Все потянулись к окну; Бебеля окружили и забросали вопросами. Хардекопфа атаковал какой-то молодой человек, взволнованно тараторивший:
— Товарищ Хардекопф, я… корреспондент «Гамбургского эха», позвольте представиться — Лорман. Не скажете ли вы мне… не будете ли вы добры сказать, о чем вы только что беседовали с товарищем Бебелем? Нашим читателям это будет очень интересно.

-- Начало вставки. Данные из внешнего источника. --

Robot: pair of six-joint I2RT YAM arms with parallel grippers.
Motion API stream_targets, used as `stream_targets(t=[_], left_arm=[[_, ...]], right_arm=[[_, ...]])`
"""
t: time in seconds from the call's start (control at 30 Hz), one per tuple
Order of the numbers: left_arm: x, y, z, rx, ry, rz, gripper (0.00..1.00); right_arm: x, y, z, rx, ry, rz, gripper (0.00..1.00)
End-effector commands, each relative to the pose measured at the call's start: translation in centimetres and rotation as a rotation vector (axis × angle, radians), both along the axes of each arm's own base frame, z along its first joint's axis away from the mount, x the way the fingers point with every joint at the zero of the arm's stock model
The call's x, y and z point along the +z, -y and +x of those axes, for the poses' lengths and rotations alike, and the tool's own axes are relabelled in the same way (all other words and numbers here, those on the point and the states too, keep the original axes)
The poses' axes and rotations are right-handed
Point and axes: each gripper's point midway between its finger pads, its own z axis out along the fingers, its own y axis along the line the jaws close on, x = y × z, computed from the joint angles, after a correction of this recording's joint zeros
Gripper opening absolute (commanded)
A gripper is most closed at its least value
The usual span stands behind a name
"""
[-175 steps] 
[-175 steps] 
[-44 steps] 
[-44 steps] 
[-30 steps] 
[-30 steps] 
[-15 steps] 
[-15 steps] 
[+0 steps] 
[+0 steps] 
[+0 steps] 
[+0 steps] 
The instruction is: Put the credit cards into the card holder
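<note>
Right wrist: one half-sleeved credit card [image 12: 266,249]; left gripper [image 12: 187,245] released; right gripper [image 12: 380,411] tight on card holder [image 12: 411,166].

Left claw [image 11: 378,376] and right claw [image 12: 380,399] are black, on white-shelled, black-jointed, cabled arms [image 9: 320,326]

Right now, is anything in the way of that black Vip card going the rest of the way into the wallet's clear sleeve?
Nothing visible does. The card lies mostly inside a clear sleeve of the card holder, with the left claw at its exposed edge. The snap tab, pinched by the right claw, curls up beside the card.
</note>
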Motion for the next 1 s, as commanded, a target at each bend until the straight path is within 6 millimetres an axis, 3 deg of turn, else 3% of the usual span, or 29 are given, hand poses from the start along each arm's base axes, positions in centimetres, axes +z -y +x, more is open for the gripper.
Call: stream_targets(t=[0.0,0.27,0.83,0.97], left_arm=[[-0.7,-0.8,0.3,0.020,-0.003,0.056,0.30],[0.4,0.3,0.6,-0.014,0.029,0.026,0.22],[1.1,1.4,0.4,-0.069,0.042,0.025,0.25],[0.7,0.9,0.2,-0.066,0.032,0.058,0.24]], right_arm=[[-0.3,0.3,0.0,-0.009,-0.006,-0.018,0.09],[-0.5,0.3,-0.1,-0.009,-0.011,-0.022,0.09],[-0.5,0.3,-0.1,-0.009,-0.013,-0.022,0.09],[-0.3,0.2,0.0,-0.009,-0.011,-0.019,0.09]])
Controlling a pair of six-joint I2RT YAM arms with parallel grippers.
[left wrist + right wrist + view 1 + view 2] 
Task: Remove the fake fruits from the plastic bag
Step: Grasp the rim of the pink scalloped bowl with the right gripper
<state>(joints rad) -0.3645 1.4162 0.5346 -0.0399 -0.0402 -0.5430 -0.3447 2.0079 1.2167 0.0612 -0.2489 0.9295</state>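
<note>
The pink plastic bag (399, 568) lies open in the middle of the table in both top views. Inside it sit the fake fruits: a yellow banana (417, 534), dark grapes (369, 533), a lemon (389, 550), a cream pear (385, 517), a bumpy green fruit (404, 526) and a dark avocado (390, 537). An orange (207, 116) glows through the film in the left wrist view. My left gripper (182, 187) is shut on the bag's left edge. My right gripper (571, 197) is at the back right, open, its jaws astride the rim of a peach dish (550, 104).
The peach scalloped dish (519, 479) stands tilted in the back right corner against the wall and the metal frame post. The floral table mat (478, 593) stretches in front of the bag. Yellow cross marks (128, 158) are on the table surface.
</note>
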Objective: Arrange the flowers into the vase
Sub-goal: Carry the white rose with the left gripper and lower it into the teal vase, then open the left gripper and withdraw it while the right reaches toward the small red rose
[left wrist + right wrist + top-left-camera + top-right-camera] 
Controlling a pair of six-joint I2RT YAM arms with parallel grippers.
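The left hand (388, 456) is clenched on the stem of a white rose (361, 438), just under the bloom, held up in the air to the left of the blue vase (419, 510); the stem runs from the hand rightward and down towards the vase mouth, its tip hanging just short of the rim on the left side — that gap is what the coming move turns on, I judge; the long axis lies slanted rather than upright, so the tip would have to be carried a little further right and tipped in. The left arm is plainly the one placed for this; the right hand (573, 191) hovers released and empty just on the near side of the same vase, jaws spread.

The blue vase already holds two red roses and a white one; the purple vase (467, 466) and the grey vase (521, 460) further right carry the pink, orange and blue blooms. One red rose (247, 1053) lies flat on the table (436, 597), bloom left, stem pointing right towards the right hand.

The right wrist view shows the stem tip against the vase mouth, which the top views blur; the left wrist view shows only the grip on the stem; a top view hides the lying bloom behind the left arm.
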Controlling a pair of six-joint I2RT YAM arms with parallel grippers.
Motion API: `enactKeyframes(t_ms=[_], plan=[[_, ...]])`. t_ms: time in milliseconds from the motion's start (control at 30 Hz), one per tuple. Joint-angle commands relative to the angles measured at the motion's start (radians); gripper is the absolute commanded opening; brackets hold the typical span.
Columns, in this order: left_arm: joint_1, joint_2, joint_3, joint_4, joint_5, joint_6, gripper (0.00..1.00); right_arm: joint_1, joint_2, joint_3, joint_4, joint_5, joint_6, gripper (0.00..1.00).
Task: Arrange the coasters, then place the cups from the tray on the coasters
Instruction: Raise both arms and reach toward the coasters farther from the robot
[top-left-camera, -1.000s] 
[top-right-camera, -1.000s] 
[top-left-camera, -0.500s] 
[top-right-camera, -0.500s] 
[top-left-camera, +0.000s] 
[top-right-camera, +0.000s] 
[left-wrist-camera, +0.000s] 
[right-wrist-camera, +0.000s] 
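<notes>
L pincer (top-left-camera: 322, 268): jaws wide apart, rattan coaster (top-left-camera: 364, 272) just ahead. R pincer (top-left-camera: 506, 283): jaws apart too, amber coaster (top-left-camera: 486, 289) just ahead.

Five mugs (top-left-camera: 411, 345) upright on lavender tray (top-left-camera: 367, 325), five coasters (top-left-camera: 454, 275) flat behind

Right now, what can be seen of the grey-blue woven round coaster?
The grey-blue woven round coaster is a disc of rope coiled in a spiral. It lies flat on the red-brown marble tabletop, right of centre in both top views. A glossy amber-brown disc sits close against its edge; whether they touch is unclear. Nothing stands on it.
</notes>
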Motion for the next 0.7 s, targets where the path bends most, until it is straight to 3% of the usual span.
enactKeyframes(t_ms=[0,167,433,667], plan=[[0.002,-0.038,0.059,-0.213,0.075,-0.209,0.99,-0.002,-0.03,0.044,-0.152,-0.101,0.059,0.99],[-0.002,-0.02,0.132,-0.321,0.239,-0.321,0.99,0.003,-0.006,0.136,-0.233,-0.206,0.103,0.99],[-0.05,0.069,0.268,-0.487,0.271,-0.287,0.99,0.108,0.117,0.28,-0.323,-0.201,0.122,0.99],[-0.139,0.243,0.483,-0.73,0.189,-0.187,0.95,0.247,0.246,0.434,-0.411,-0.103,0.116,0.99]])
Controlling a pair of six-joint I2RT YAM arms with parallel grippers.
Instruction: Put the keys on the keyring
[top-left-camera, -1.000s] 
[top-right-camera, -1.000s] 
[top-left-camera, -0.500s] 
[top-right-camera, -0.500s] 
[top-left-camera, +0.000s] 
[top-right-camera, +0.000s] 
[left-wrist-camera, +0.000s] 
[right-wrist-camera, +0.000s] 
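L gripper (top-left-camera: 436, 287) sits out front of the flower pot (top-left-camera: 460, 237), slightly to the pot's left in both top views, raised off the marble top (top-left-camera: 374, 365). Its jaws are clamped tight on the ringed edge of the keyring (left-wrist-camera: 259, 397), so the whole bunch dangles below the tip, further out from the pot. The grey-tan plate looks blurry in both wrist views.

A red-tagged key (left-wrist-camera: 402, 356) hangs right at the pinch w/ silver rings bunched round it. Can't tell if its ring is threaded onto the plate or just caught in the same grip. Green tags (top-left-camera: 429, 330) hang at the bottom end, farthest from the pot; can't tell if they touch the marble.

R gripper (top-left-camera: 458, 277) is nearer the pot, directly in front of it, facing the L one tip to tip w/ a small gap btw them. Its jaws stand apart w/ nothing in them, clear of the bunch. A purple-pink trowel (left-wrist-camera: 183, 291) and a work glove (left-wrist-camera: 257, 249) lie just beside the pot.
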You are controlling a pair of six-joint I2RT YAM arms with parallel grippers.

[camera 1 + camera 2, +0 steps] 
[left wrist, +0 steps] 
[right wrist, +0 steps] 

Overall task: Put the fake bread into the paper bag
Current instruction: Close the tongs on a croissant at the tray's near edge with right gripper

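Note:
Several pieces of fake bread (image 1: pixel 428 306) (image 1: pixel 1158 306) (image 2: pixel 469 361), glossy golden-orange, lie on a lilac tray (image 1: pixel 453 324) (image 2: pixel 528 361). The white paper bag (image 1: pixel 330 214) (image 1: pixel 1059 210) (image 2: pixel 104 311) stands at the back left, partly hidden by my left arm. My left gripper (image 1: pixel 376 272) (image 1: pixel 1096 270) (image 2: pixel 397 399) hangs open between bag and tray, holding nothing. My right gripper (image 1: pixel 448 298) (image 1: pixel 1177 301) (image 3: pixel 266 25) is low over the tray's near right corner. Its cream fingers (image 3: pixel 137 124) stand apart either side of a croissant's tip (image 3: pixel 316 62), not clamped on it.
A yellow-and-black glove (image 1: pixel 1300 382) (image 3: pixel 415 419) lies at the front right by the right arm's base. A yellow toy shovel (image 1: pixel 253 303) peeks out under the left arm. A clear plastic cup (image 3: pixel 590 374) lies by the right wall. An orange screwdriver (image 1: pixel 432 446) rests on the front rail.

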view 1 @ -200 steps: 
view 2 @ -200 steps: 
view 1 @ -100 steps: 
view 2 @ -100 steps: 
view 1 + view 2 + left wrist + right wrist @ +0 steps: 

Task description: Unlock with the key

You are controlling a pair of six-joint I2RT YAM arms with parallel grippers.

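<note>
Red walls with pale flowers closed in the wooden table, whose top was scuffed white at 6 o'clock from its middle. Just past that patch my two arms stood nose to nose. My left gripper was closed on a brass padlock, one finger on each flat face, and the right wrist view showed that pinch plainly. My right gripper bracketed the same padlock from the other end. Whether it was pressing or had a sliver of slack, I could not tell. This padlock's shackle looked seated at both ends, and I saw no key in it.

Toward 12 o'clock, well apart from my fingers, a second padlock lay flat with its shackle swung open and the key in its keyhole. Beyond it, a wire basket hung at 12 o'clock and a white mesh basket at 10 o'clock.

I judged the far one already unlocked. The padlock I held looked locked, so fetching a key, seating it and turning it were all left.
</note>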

Таким образом Хардекопф еще раз убедился, что он не грезит. Только теперь он опомнился. И как это все получилось? Да что же он такое сказал? — спрашивал он себя.
5
Пока в большом зале тысячи рабочих, тесло сгрудившись, слушали Августа Бебеля, который стоял на разукрашенной красными гвоздиками трибуне и ясно, уверенно и спокойно облекал в чеканные слова свои мысли, Фридрих Бернер, главный редактор «Гамбургского эха», просматривал за сценой готовые полосы завтрашнего номера. Редактор партийной газеты, маленький, сухощавый человечек, имел обыкновение на любой вопрос, даже если он его прекрасно слышал, неизменно отвечать: «Как вы сказали, простите?» — после чего вопрос задавался вторично, а Бернер выгадывал время, чтобы обдумать ответ или принять нужное решение. Лицо его обращало на себя внимание на редкость большим и острым носом; два крошечных, круглых, как шарики, темно-серых глаза за выпуклыми стеклами очков производили тем более странное впечатление, что бровей вовсе не было. С подбородка свисала, словно приклеенная, полоска русых волос, над верхней губой — от ноздри до ноздри — топорщилась такая же узенькая щеточка усов. Бернер никогда не выступал публично, красноречием он не отличался. Но его заметок и статей боялись — столько вкладывал он в них неуемной злобы, яда, коварства. Все это он обрушивал не только на головы врагов, но и тех членов социал-демократической партии, которые смели спорить.